Медсестра перебросилась несколькими словами с Энтони, и затем он, все еще толкая коляску, поспешил за Рейчел в здание. Медсестра коротко позвонила в колокольчик. Посетители со всего сада начали стекаться к ней через лужайку. Она не наклонилась к ним и не сказала: «Ой, а что же тут у нас такое?» или что-либо подобное, когда они подошли поближе. Грустно, но когда Морвенна плакала, она производила на людей впечатление прямо противоположное тому, которого добивалась.
То ли плакала она слишком настойчиво … то ли что-то еще. Ее рыдания отталкивали людей, ожесточали против нее. Бабульки, которые так легко восхищались ее красивыми волосами или щипали за румяные щечки, когда та была счастлива, начинали держаться уклончиво и оглядывались за помощью, как если бы у горя Морвенны был неприятный запах, и кто-то мог подумать, что так пахнет от них.
Лицо медсестры стало жестким и настороженным, она вообще избегала смотреть на Морвенну.
— Ваш отец сказал, что он ненадолго, — сказала она Гарфилду. — Подождите его в машине.
— Но я хочу видеть Рейчел, — почти закричала Морвенна, потому что из-за рыданий дыхание у нее стало совсем прерывистое.
— Время посещений только что закончилось, — сказала медсестра. — С мамочкой ты сможешь увидеться в другой день.
Морвенна стояла и смотрела на дверь, будто одна только сила воли была способна отмести в сторону отвратительную медсестру и открыть ей дверь.
Гарфилд легонько потянул ее за лямку платья.
— Пошли, Венн, — сказал он ей. — Он скоро выйдет.

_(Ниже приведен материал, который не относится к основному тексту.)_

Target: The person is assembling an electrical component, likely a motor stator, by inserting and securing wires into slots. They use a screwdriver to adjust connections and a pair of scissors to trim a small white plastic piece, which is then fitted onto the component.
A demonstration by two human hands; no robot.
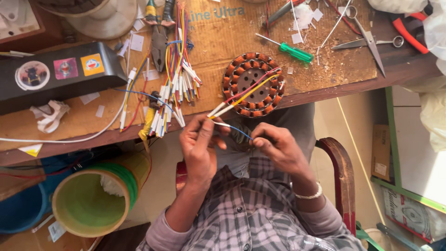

Машина у них никогда не закрывалась. Замки не работали давным-давно, и вполне вероятно, Энтони считал, что запертые двери — не совсем по-квакерски. Морвенна побежала вперед и забралась в машину. Она любила кататься в машине, и он надеялся, что перспектива поездки отвлечет ее, но как только он забрался внутрь и уселся впереди нее, она пнула спинку сиденья.
— Хочу мамочку, — сказала она, мамочку, не Рейчел, и она снова начала плакать, только по-другому, тихо, только для него, так, чтобы он знал, что сейчас это по-настоящему.
— Ну да, конечно, — сказал он, изо всех сил стараясь вести себя по-взрослому. — Я тоже. Я тоже по ней скучаю, Венн, но ей нужно побыть здесь какое-то время, потому что она не совсем здорова. У нее с головой не все в порядке.
—
— Нет. Она… Она в депрессии, и дома ей не безопасно. На какое-то время.
При этих словах она снова начала громко рыдать — плакать на публику, как он это называл.